Consort of Yongzheng Emperor

Imperial Noble Consort Chunque (純愨皇貴妃 (纯悫皇贵妃, Chúnquè huángguìfēi); December 1689 or January 1690 – 27 January 1785), from the Geng clan of Han ethnicity, was a consort of the Yongzheng Emperor of the Qing dynasty.

==Life==
===Family background===
Imperial Noble Consort Chunque came from Han Chinese Geng clan (耿氏). Her personal name is unknown.

- Father: Dejin (德金), served as an official in the Ministry of Internal Affairs (内管领).

===Kangxi era===
Lady Geng was born in twelfth lunar month of twenty eighth year of Kangxi Emperor, which translates to December 1689 in the Gregorian calendar. In 1704, she became a mistress of Kangxi Emperor's fourth son. On 5 January 1712, she gave birth to Yinzhen's fifth son, Hongzhou.

===Yongzheng era===
The Kangxi Emperor died on 20 December 1722 and was succeeded by Yinzhen, who was enthroned as the Yongzheng Emperor.
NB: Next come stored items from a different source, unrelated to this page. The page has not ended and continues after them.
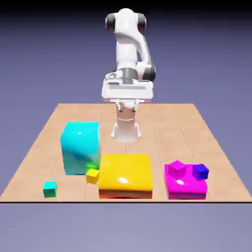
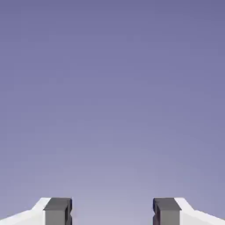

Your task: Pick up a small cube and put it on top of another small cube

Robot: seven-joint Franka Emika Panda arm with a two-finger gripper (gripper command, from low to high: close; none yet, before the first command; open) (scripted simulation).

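Observation:
The tiny teal-green cube rests on the table near the front edge, at the exterior view's left. A tiny yellow cube sits between the large cyan block and a wide yellow slab. My gripper hangs high above the table's far side, well away from every cube. In the hand view the gripper is open, its grey fingertips set wide apart with nothing between them. That view holds only the blue-violet backdrop, with no cube in it.
A flat magenta block stands at the front right, carrying a small magenta cube and a small blue cube. The wooden table ends just in front of the blocks.

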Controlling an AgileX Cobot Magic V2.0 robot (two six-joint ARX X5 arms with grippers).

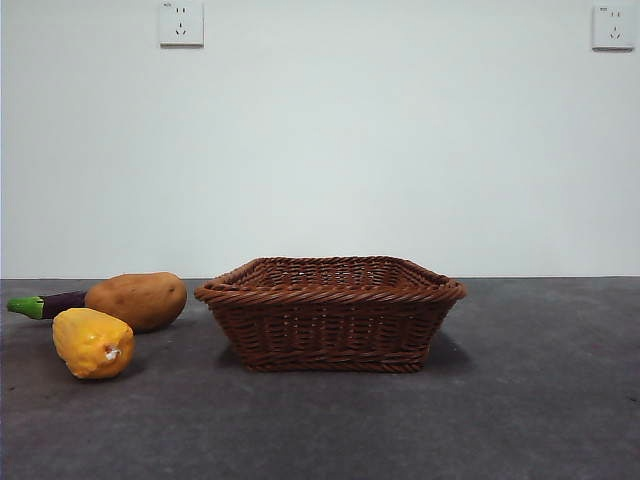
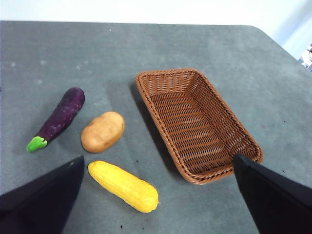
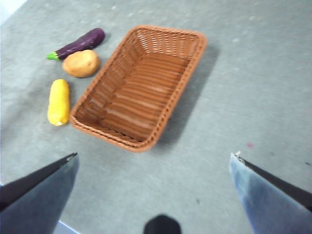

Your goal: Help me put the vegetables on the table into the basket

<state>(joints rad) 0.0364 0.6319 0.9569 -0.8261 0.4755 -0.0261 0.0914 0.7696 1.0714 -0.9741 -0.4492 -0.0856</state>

In 1723, Lady Geng was given a title of "Concubine Yu" (裕嫔; "yu" meaning "prosperous"). In 1730, she was promoted to "Consort Yu" (裕妃).

===Qianlong era===
The Yongzheng Emperor died on 8 October 1735 and was succeeded by Hongli, who was enthroned as the Qianlong Emperor. The same year she was elevated to "Dowager Noble Consort Yu" (裕贵太妃). After the death of Empress Dowager Chongqing in 1778, Dowager Noble Consort Yu was promoted to "Dowager Imperial Noble Consort Yu" (裕皇貴太妃). She died of illness on 27 January 1785 at the age of ninety six. She was posthumously granted the title "Imperial Noble Consort Chunque" (纯悫皇贵妃, "chunque" meaning "pure and honest"). She was interred in the Tai Mausoleum in Western Qing tombs. She is the longest surviving consort of Yongzheng Emperor.

==Titles==
- During the reign of the Kangxi Emperor (r. 1661–1722):
  - Lady Geng (耿氏; from December 1689)
  - Mistress (格格; from 1704)
- During the reign of the Yongzheng Emperor (r. 1722–1735):
  - Concubine Yu (裕嬪; from 1722), fifth rank consort
  - Consort Yu (裕妃; from 1730), fourth rank consort
- During the reign of the Qianlong Emperor (r. 1735–1796):
  - Dowager Noble Consort Yu (裕贵太妃; from 1735/1736), third rank consort
  - Dowager Imperial Noble Consort Yu (裕皇貴太妃), second rank consort
  - Imperial Noble Consort Chunque (纯悫皇贵妃; from 28 January 1785)

==Issue==
- As mistress:
  - Hongzhou, Prince Hegong of the First Rank (和硕和恭亲王 弘昼;5 January 1712 - September 1770)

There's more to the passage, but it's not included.